Hija -le dijo Jesús-, tu fe te ha sanado. Ve en paz.
Lucas 8:48, NTV
Dios ordenó a los varones israelitas que se vistieran de una forma especial. Al borde de sus ropas, ellos debían poner borlas y atarlas con un cordón azul (Núm. 15:38). Estas borlas, o tzitzits, tenían un significado espiritual importante: representaban los Mandamientos de Dios. Los tzitzits eran tan especiales para un varón judío, que solo los miembros de la familia podían tocarlos; solo sus padres, esposa o hijos.
Cuando la Biblia dice que la mujer que sufría el flujo de sangre se acercó a Jesús y tocó el borde de su manto, lo que realmente nos está diciendo es que ella tuvo la osadía de tocar el tzitzit. ¡No solo no era pariente de Jesús, sino además era impura debido a su enfermedad!
Esa mujer tenía muchas razones por las cuales sentirse asustada y avergonzada: Había estado enferma por doce años, había ignorado las leyes de pureza al mezclarse entre la multitud (y al contaminar a todos los que rozaba) y había tocado el borde del manto de un hombre que no era su pariente. En la cultura de su época, donde la reputación y el honor eran fundamentales, estos eran crímenes imperdonables. Cuando Jesús se dio vuelta y preguntó: “¿Quién me tocó?”, ella debió haber temido ser humillada en público por sus acciones.
Sin embargo, Jesús estaba a punto de sanar también su alma. La primera palabra que Jesús le dijo fue: “Hija”. Con esta palabra, él removió toda la vergüenza por su osado acto de fe. En Unashamed (Sin vergüenza), Christine Caine comenta: “¡Cuán sorprendente! Ella había venido para encontrar alivio a su sufrimiento, ¡y no solo había sido sanada, sino además había recibido una nueva identidad! Jesús la recibió en su familia, […] la conectó íntima y tiernamente consigo mismo”. Jesús la limpió no solo de su enfermedad, sino también de su vergüenza.
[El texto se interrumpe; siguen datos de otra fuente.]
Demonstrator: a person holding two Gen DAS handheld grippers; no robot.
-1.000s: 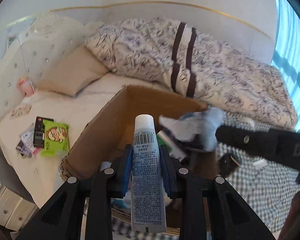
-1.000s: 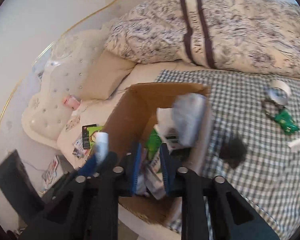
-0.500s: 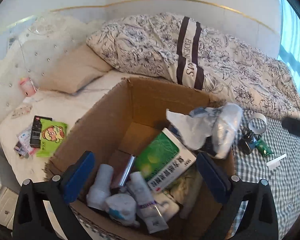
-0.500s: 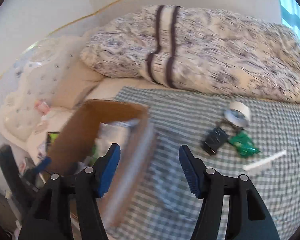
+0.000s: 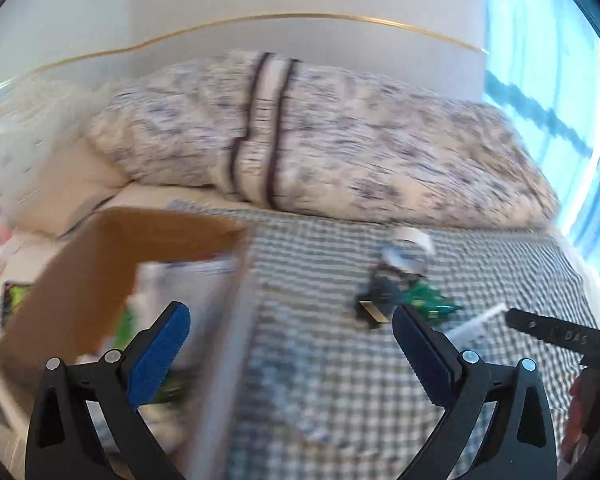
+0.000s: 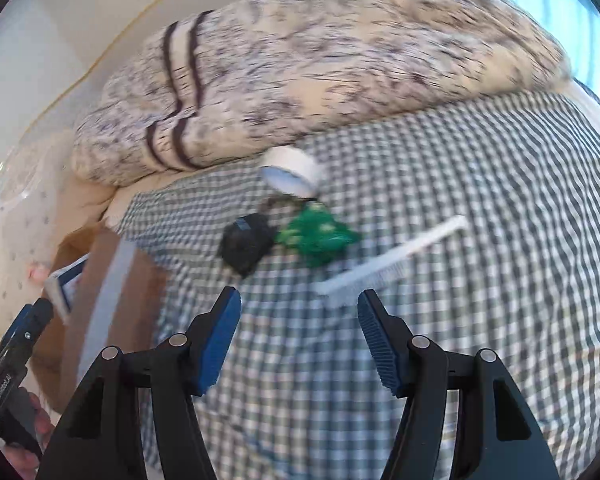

A veces nos escondemos y queremos pasar desapercibidas, como esa mujer. Como Adán y Eva en el Edén, tememos que si Dios nos ve desnudas nos avergonzará en público. Pero la intención de Dios siempre es sanarnos; tanto de nuestra enfermedad, como de nuestra vergüenza. La Biblia dice que Dios jamás rechaza a los que se acercan (Juan 6:37). Podemos acercarnos con confianza, aunque tengamos manos impuras, y tocar el borde de su manto.
Señor, tú me recibes, me sanas, y quitas toda mi vergüenza y miedo. Yo soy tu hija. ¡Bendito sea tu nombre!